Orthodontics and its myths

If the company or insurance company does not pay, the problem is not serious.

Companies generally cover accident and health insurance. Supplementary dental insurance is optional.

On the other hand, if you have supplementary dental insurance, a large proportion of orthodontic costs will be reimbursed.

Taking out this type of insurance can prove beneficial, as orthodontic bills are generally quite high. The largest amount is required for the first part of the treatment, i.e. between 40% and 50% of the total cost. This is because the design and installation of the braces are very costly.

There are two exceptions where costs are covered at 100%.

1. Tooth jammed

In the first case, the tooth has not erupted and remains trapped in the bone. This happens, for example, when the canines fail to erupt. In this case, and depending on the seriousness of the situation, patients are entitled to full reimbursement from their health insurance.
It is then up to the orthodontist to make a precise diagnosis and contact the insurance company.

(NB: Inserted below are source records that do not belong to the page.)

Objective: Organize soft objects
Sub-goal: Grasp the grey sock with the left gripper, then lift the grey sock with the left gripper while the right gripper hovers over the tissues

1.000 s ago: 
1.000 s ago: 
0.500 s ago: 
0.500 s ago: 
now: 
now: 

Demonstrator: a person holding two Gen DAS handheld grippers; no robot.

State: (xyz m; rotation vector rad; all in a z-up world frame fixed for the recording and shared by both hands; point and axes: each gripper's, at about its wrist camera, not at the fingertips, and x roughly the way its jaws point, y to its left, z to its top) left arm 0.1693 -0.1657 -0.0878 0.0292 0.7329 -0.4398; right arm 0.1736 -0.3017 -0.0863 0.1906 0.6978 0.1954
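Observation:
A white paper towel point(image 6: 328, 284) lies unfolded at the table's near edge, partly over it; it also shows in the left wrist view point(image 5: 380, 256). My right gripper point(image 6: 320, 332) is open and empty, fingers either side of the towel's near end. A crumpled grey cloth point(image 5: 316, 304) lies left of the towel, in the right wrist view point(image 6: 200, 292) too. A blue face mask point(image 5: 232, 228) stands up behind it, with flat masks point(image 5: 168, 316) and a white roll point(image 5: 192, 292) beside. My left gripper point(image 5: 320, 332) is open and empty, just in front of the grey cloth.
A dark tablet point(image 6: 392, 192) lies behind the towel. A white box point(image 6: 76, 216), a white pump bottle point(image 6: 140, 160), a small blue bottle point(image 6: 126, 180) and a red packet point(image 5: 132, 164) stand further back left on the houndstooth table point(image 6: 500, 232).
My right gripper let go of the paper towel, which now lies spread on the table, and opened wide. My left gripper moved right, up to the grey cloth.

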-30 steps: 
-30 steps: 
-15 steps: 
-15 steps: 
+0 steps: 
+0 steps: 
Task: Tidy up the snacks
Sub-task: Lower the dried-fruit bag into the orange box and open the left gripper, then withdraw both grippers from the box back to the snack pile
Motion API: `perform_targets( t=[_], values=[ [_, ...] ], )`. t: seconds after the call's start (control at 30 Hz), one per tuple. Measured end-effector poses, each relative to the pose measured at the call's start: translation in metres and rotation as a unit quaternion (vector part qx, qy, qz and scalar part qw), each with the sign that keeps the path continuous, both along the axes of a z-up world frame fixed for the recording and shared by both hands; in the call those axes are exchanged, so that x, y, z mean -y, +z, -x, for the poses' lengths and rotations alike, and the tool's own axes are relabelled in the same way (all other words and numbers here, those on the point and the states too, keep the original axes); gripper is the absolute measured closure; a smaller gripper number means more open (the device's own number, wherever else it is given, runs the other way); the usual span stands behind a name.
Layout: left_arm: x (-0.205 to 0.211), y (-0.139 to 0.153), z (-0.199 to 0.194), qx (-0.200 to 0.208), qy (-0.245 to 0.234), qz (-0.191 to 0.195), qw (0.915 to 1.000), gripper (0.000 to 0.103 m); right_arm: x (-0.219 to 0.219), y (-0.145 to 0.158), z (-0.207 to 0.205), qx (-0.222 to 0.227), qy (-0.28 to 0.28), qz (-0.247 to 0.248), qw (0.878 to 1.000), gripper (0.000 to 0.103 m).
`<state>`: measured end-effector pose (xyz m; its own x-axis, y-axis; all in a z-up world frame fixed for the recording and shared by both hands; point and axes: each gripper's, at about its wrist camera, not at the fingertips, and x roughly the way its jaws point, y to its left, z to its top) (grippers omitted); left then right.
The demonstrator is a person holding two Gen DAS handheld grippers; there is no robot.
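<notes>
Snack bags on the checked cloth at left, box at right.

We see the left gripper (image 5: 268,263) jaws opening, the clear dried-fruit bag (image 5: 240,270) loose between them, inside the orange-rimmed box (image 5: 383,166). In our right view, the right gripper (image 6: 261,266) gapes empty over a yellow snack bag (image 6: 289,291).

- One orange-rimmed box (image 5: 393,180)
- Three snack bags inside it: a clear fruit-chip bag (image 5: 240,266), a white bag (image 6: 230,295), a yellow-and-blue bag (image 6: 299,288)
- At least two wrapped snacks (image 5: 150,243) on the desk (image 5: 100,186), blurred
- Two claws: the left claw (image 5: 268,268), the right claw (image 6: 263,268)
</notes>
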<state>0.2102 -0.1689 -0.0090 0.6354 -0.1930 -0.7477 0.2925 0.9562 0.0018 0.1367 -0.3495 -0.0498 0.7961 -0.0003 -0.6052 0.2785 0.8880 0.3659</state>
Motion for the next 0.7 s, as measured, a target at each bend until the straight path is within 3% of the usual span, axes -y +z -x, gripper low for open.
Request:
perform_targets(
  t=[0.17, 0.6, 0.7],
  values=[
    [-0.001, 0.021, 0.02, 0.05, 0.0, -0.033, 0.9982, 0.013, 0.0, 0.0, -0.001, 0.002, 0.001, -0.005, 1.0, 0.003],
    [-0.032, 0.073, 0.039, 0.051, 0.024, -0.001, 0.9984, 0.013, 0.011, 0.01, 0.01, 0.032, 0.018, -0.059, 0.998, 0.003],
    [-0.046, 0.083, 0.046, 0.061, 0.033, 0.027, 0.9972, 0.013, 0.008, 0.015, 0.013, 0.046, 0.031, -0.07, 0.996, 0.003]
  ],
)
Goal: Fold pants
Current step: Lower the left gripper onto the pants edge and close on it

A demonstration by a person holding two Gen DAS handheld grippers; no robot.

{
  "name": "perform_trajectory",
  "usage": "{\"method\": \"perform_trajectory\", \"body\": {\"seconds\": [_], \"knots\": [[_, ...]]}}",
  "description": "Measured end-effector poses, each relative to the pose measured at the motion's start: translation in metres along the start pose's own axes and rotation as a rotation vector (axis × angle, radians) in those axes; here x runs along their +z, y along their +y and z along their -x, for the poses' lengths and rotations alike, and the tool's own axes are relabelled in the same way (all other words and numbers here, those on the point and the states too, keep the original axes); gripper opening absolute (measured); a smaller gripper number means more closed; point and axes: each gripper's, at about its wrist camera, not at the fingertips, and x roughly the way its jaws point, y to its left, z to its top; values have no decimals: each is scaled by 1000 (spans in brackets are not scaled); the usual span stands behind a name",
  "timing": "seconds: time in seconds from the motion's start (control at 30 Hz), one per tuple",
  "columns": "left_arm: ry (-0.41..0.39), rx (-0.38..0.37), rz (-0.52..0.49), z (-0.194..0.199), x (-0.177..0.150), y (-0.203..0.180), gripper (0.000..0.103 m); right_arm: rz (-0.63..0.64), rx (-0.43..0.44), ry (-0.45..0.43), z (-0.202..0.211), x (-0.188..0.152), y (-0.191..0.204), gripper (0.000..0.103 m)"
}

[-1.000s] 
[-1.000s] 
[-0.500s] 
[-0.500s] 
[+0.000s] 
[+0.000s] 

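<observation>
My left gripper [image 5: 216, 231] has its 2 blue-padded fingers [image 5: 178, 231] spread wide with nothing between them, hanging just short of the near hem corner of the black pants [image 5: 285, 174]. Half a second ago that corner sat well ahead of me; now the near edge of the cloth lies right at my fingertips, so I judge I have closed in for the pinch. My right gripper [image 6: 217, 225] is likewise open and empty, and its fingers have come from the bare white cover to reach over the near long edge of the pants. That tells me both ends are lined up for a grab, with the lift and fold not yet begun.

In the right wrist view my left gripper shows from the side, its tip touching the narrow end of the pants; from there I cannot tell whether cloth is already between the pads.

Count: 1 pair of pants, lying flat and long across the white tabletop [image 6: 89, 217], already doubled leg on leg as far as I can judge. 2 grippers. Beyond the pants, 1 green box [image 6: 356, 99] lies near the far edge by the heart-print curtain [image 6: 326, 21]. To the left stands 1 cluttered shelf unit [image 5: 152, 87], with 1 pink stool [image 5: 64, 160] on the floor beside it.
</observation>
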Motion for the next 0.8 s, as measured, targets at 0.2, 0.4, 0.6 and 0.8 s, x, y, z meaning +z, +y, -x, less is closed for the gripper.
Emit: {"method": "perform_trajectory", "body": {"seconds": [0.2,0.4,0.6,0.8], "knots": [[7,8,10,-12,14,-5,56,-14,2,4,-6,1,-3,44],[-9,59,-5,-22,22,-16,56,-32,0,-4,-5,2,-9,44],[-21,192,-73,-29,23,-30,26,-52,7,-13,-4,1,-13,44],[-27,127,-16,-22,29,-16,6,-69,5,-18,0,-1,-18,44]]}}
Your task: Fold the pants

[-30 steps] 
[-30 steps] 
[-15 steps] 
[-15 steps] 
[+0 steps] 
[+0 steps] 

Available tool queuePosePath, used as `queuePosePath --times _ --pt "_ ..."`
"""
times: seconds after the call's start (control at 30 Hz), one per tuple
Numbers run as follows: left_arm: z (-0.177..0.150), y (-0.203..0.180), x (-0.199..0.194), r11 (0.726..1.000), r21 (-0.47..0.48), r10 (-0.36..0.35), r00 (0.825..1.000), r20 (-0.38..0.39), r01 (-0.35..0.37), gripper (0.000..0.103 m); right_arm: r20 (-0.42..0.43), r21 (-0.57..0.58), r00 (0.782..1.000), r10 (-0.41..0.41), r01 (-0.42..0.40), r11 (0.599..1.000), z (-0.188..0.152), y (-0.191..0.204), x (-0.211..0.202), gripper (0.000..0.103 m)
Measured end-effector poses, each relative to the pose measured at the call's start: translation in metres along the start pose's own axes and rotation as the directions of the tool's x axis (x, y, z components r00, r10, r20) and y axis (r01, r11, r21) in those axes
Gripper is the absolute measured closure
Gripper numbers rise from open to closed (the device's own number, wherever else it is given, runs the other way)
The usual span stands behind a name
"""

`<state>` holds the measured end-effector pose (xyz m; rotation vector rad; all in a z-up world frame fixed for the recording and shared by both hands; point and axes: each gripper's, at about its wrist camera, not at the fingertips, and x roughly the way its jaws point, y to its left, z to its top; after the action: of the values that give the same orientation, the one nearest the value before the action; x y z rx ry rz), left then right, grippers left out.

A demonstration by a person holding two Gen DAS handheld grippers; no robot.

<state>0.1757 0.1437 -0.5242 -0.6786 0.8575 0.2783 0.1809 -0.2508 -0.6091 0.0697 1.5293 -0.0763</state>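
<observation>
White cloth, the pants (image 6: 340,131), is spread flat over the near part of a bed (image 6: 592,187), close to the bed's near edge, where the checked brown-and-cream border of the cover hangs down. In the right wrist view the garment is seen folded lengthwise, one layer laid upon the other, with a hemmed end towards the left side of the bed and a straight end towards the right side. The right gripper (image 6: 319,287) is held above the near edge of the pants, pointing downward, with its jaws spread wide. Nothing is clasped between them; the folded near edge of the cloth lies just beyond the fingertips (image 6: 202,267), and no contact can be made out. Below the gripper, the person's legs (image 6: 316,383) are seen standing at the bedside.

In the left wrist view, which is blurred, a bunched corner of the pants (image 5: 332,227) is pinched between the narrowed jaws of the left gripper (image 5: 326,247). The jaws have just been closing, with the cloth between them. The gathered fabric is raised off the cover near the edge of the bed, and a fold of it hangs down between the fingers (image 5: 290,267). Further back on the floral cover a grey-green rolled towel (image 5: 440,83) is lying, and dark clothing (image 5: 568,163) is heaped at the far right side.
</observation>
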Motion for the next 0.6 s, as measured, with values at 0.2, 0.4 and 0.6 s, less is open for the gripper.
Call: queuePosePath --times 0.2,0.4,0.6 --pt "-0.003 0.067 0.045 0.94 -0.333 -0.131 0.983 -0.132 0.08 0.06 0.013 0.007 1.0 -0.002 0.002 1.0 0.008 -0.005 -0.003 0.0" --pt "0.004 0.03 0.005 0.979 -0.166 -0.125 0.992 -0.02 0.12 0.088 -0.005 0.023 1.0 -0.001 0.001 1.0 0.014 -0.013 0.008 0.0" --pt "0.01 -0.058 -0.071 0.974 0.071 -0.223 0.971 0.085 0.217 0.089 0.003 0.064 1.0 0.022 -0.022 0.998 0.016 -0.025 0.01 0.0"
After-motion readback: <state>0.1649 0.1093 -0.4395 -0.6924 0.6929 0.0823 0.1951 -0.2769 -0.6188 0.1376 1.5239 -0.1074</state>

2. Extreme orthodontic cases

There are also orthodontic cases that warrant full reimbursement due to their severity. In these cases, the patient is covered by disability insurance.
Extreme cases may, for example, involve a very large gap between the upper and lower jaws (i.e., the upper teeth are much further forward than the lower ones, or vice versa), or teeth that don't touch. These are extremely serious problems, which is why they are covered by disability insurance in Switzerland. It is therefore very important for the orthodontist to be able to recognize these specific cases, as it is his or her duty to declare them to the invalidity insurance and thus enable the patient to access free treatment.

These cases are assessed on the basis of very precise, objective criteria. For example, if the orthodontist's measurement on the patient's X-ray is greater than the length limit, the patient is entitled to disability insurance.

It's vital to be aware of this aspect, as it gives access to free treatment. Please note, however, that disability insurance coverage for treatment ends between the ages of 13 and 14 (although follow-up continues until the patient is 20).

This applies not only to orthodontics, but also to maxillofacial surgery.

By not going to the orthodontist, we run the risk of not being informed of the existence of this possibility, and of denying ourselves treatments that would cost us nothing.